Zinc oxide nanowires are promising materials for inexpensive large-area electronics
Zinc oxide (ZnO) is a wide-bandgap semiconductor with a large exciton binding energy, and nanowires made of ZnO are promising for applications such as field-effect transistors and transparent electrodes for solar cells. However, integrating ZnO nanowires with macroscopic device structures remains a barrier to these applications. Now, Husnu Emrah Unalan and colleagues at Cambridge University and Rutgers University have shown that highly transparent ZnO-nanowire networks can be used as the active material in thin-film transistors and complementary inverter devices.
The devices were fabricated by a three step process: growth of a dense 'lawn' of ZnO nanowires on gold-catalysed silicon substrates by hydrothermal reduction of ZnO powder at 950 °C; transfer of the nanowire networks to SiO2/Si substrates by contact printing; and photolithography to form device structures with niobium source and drain contacts.

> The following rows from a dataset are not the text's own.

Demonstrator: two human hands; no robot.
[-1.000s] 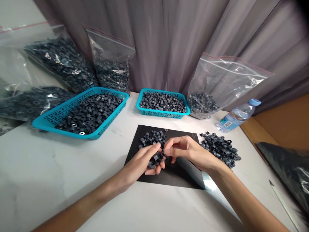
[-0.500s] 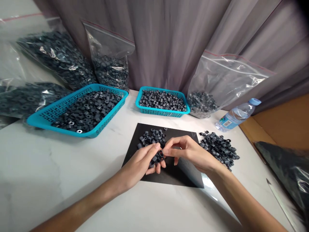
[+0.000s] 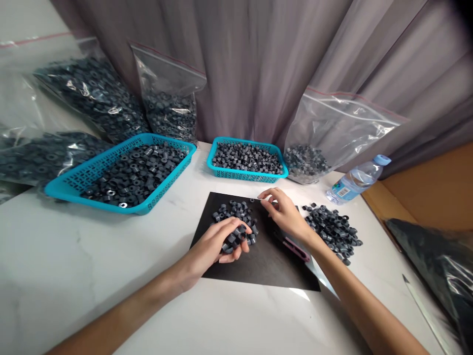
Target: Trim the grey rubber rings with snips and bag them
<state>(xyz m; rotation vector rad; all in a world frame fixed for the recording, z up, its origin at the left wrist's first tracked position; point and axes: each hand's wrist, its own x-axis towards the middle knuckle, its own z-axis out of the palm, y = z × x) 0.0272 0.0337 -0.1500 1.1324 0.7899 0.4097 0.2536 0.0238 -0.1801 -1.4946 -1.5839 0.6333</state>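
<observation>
My left hand (image 3: 218, 241) is cupped over the black mat (image 3: 258, 268), its fingers curled round several small dark-grey plastic rings (image 3: 233, 239). A loose pile of the same rings (image 3: 240, 209) lies on the mat just behind that hand. My right hand (image 3: 283, 209) is over the mat's far right part, thumb and forefinger drawn together; whatever is between the tips is too small to make out. Close to its fingertips, a single ring (image 3: 252, 200) lies at the mat's far edge. Under my right wrist is a pink-edged tool (image 3: 296, 250), partly hidden.
Two blue baskets, one at left (image 3: 88, 202) and one at the back (image 3: 246, 176), hold rings. Another ring pile (image 3: 332, 231) lies right of the mat. Zip bags of rings stand behind, including one at right (image 3: 310, 160), near a water bottle (image 3: 358, 180). A thin pointed strip (image 3: 424, 313) lies far right.
My right hand has moved away from my left hand, back and to the right, uncovering the pink-edged tool. My left hand keeps its handful of rings and has shifted slightly left.
</observation>
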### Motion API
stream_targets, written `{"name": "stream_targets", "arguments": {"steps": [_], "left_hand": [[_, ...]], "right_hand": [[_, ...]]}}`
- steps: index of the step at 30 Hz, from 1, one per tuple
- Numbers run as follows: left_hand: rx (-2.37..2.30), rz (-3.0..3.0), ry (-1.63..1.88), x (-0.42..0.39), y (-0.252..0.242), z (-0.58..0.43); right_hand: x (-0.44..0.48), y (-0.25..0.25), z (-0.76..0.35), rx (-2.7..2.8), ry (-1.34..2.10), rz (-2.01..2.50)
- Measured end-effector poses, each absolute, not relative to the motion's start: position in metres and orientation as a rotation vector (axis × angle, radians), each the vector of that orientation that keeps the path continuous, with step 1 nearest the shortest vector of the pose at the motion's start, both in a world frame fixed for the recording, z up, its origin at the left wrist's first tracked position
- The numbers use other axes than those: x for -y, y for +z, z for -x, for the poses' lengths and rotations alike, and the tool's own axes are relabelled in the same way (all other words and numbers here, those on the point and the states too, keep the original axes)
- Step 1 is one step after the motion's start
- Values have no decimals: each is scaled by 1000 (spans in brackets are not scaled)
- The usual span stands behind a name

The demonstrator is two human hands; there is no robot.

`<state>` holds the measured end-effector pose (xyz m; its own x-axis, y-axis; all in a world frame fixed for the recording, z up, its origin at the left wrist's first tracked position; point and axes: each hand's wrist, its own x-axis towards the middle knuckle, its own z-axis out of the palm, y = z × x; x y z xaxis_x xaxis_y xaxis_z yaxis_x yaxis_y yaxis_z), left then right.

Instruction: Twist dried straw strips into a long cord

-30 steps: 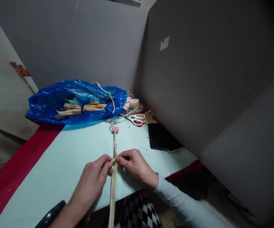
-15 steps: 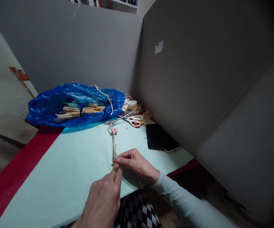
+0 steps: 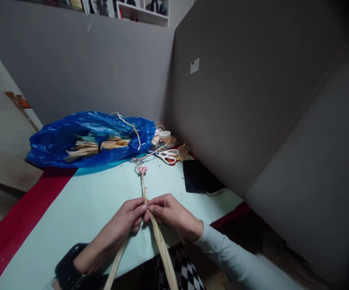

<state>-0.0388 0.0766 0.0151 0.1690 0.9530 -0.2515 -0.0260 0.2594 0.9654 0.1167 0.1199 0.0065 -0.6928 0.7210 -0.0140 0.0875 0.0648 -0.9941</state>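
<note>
A thin braided cord [image 3: 144, 186] of pale straw-like fibre runs down the table from a pink binder clip [image 3: 142, 167]. At its lower end my left hand [image 3: 131, 214] pinches the cord from the left, thumb and fingertips closed. My right hand [image 3: 172, 210] pinches at the same spot from the right, its fingertips touching or nearly touching the left ones. One loose flat strand [image 3: 162, 245] hangs from between the hands toward my lap. Another strand [image 3: 117, 259] trails below my left hand. The exact crossing of strands is hidden by the fingers.
A blue plastic bag [image 3: 53, 139] with a tied bundle of dry fibre strips [image 3: 111, 146] lies at the back left. White-handled scissors [image 3: 167, 156], a small white cup [image 3: 165, 136] and a twine roll [image 3: 183, 152] sit back right, near a black tablet [image 3: 203, 177]. Grey panels [image 3: 126, 72] enclose the table.
My left hand has swung from below the cord's end to its left side, baring the loose strands and a black watch. My right hand keeps its pinch. The view has tilted slightly upward.
</note>
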Motion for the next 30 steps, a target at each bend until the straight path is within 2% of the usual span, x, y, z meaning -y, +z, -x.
{"name": "stream_targets", "arguments": {"steps": [6, 10, 22, 25, 30], "left_hand": [[-1339, -1157, 895, -73, 15, 46], [-1402, -1078, 969, -72, 9, 43], [-1260, -780, 1041, -66, 11, 49], [-1282, -776, 1020, -66, 8, 50], [-1186, -834, 997, -64, 10, 53]], "right_hand": [[-116, 22, -129, 2311, 950, 1012], [-104, 22, -130, 2419, 541, 1135], [-50, -7, -107, 2582, -382, 785], [-50, -4, -110, 2576, -325, 706], [-77, 24, -124, 2314, 370, 974]]}}
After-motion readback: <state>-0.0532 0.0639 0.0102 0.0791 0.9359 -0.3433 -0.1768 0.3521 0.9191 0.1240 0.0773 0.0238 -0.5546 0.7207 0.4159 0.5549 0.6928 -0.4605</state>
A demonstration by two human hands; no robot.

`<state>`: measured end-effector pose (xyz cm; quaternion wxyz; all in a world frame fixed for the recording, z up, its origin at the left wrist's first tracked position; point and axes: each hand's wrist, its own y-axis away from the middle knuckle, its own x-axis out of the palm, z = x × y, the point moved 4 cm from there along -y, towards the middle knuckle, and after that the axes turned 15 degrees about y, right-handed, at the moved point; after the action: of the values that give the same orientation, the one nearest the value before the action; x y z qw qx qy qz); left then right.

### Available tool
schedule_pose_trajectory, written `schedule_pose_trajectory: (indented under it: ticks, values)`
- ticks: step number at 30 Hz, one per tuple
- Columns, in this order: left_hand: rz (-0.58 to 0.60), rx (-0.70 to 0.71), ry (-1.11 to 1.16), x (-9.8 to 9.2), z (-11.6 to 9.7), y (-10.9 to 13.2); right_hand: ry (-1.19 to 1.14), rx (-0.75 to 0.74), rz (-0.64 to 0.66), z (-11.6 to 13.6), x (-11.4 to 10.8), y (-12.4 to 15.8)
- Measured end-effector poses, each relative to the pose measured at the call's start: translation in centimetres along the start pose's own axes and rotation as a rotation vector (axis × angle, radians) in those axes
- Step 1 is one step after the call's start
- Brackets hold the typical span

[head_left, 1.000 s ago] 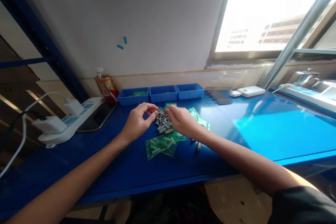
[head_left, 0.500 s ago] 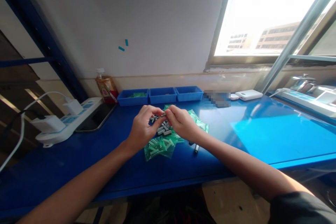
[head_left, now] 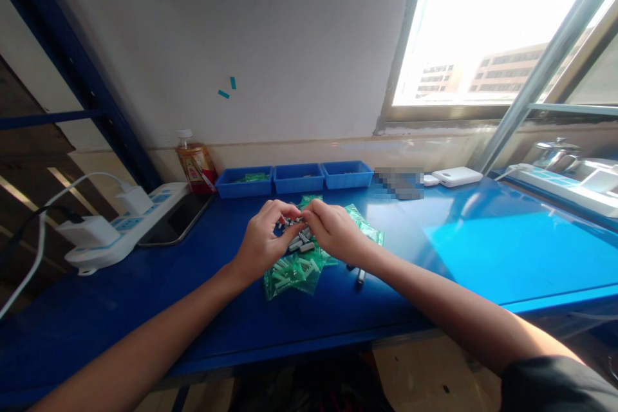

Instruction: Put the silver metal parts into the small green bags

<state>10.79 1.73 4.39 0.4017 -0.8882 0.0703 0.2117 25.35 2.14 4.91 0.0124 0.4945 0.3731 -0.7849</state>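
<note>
My left hand (head_left: 264,237) and my right hand (head_left: 335,228) meet fingertip to fingertip over a pile of small metal parts (head_left: 300,243). Thumb and index finger of each are pinched together at a small piece that is mostly hidden by the fingers. Green plastic bags lie under and around the pile; the nearest bag (head_left: 290,273) has pale rod-shaped pieces in it, and another bag (head_left: 369,226) shows beyond my right wrist. A dark and silver metal piece (head_left: 361,276) lies on the blue table just below my right forearm.
Three blue bins (head_left: 245,189) stand in a row along the wall, the left one with green bags. At the left are a bottle (head_left: 196,164), a phone (head_left: 176,222) and a power strip (head_left: 109,257). A white device (head_left: 458,176) lies at the back right.
My fingertips have drawn closer together and the small piece between them shows less. The bags and the pile look the same.
</note>
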Motion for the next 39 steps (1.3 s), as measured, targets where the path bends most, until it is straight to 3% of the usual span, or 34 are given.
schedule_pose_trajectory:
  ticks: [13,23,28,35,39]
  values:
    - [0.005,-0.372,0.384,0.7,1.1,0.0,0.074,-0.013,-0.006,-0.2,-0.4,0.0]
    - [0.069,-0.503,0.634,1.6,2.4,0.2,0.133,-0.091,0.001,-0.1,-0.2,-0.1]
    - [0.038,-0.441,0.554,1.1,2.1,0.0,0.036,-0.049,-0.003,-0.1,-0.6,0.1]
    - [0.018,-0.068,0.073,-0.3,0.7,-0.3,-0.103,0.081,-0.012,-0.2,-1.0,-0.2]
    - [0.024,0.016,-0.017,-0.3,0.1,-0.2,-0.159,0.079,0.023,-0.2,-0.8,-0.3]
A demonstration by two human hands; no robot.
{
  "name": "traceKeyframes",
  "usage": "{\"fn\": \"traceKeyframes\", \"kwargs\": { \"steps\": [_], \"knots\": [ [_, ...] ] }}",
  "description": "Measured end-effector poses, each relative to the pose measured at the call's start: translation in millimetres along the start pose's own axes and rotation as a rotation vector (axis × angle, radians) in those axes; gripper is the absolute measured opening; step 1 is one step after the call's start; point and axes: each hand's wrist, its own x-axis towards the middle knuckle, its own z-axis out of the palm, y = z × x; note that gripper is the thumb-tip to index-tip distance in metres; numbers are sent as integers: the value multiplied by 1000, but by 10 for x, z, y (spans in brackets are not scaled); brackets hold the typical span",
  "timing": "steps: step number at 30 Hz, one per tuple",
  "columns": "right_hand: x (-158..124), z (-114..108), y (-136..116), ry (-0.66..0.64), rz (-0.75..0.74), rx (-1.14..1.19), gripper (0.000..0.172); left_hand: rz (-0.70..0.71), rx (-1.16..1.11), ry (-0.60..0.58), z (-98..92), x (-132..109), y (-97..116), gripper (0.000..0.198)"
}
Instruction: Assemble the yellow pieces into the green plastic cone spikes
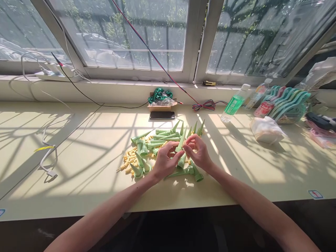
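My left hand [166, 159] is closed around a pale green plastic cone [181, 140], its tip pointing up and away. Close against it, my right hand [197, 151] has thumb and fingers pinched together near the cone's wide end. Whatever the right fingers hold is too small and covered to make out. Around and beneath both hands lies a pile of similar green cones [144, 147], some standing and others on their sides. Small yellow plastic parts [128, 161] are heaped at the pile's left side. More green cones [198, 175] lie below my right hand.
Behind the pile, a black phone [162, 115] lies before a small cardboard box [160, 108]. To the right are a green-labelled bottle [234, 105], a can [264, 109], a tissue pack [266, 129] and teal hangers [286, 103]. A white cable [49, 154] crosses the table's left.
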Motion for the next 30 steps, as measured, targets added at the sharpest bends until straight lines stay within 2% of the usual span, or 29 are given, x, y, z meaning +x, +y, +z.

The nanowire networks had effective electron mobilities of ∼25 cm2 Vs−1, compared with just ∼1 cm2 Vs−1 for devices made of amorphous silicon or organic semiconductors. Networks of ZnO nanowires could find applications as materials for the large-scale fabrication of inexpensive devices on flexible substrates.
References
Unalan, H. E. et al. Zinc oxide nanowire networks for macroelectronic devices. Appl. Phys. Lett. 94, 163501 (2009).
Rights and permissions
About this article
Cite this article
Sandhu, A. Nanowire networks for macroelectronic devices. Nature Nanotech (2009). https://doi.org/10.1038/nnano.2009.120
Published:
DOI: https://doi.org/10.1038/nnano.2009.120
This article is cited by
-
Non plasmonic semiconductor quantum SERS probe as a pathway for in vitro cancer detection
Nature Communications (2018)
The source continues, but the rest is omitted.